Assignment
What lines in the entries below contain the word "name"? Copy all of them.

*** Begin section ***

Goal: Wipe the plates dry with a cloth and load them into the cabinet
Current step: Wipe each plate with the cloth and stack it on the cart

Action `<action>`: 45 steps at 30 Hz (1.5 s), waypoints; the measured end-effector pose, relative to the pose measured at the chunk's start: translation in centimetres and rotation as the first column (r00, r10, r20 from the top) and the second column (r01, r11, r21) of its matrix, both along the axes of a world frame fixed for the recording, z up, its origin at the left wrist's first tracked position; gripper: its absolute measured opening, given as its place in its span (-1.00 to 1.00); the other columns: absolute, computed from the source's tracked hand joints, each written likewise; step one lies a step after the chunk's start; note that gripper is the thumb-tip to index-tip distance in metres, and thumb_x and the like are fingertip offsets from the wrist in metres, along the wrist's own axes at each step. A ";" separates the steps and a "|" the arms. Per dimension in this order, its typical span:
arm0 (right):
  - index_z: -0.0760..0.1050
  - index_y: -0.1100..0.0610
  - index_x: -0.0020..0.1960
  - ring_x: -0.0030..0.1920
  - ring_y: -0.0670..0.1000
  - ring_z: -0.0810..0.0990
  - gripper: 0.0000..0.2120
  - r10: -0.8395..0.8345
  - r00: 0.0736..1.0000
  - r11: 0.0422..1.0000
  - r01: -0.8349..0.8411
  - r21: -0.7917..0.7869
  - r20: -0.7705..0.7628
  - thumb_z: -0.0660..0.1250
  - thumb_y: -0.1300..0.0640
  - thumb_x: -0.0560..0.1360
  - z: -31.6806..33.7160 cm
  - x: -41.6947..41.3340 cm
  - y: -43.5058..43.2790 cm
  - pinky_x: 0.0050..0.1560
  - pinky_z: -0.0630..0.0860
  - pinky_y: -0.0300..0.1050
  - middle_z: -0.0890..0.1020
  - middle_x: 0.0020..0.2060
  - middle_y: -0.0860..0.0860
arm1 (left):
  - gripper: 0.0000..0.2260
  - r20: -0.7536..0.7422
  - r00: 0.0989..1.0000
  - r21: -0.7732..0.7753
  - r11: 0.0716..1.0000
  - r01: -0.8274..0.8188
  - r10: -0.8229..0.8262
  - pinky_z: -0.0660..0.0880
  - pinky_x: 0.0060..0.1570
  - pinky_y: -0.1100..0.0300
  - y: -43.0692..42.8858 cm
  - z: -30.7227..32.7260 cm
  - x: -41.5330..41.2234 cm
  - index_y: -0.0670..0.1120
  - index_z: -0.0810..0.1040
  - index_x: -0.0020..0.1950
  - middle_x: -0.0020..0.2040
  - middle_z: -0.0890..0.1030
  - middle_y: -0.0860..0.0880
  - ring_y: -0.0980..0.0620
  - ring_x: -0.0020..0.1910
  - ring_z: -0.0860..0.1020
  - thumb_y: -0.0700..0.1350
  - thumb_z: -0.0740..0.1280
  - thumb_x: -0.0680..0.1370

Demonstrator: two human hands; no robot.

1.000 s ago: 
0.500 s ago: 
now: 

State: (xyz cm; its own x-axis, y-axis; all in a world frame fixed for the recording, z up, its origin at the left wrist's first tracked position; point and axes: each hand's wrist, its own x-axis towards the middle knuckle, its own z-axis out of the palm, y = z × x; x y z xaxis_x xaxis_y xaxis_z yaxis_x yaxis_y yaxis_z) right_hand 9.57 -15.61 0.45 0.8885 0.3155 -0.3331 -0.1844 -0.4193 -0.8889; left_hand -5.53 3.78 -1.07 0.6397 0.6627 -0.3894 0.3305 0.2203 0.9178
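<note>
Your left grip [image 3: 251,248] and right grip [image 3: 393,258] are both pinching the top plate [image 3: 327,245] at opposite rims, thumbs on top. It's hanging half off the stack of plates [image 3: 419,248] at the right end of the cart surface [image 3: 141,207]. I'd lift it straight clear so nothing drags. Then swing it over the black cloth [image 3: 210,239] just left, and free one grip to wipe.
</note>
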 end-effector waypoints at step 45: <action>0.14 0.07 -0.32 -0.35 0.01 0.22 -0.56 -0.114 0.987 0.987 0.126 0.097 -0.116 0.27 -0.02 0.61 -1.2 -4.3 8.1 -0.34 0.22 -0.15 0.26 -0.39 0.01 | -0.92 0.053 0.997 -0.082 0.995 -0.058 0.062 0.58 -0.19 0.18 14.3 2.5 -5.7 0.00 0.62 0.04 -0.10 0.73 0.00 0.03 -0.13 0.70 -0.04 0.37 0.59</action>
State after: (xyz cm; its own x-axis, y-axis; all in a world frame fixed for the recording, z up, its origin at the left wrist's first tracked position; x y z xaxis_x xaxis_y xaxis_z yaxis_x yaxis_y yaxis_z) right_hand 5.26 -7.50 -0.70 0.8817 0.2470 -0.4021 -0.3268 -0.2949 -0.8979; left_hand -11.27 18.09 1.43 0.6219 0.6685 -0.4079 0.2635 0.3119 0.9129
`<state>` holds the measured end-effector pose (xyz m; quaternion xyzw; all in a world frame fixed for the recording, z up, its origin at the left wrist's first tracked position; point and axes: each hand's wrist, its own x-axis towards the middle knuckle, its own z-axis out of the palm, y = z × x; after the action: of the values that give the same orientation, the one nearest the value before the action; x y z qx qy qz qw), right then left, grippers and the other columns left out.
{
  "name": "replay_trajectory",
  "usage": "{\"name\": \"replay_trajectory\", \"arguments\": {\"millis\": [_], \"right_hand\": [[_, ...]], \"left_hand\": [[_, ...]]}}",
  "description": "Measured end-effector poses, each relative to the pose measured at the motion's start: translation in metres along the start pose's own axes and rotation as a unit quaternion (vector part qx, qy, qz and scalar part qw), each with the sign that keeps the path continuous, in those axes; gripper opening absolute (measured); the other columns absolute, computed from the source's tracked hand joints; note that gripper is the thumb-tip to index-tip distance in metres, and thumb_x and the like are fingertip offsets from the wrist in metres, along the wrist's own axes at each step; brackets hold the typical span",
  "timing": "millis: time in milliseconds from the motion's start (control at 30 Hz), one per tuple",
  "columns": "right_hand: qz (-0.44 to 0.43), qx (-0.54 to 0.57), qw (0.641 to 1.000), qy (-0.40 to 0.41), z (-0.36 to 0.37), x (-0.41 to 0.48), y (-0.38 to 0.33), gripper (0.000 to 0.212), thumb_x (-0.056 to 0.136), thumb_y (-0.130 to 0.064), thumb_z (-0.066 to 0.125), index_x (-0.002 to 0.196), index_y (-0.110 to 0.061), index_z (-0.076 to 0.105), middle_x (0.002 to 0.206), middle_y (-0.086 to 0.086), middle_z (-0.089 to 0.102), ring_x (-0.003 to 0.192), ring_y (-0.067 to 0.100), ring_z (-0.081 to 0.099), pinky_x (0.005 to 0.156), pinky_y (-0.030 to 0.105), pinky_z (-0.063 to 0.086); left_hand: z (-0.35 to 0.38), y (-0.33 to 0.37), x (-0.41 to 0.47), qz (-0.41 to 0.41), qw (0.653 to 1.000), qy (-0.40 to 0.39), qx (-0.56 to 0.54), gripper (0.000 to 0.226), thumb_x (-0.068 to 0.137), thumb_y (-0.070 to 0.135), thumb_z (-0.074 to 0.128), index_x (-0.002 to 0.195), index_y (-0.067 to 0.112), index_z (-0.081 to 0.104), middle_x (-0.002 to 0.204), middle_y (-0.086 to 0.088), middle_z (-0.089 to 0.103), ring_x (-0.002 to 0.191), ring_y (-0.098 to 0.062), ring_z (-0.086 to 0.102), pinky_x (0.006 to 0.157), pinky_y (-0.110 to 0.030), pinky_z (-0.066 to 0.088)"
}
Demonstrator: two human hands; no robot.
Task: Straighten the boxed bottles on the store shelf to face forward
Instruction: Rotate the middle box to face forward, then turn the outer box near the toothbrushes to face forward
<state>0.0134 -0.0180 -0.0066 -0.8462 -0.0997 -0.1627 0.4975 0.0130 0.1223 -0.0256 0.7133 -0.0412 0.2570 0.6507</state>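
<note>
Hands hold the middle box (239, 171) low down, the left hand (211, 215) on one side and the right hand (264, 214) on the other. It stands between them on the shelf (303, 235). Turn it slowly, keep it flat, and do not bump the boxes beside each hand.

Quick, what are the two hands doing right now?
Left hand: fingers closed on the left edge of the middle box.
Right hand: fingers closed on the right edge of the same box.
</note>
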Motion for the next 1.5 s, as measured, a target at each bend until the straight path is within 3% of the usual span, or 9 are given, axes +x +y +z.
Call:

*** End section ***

Task solution
  "name": "replay_trajectory",
  "usage": "{\"name\": \"replay_trajectory\", \"arguments\": {\"millis\": [_], \"right_hand\": [[_, ...]], \"left_hand\": [[_, ...]]}}",

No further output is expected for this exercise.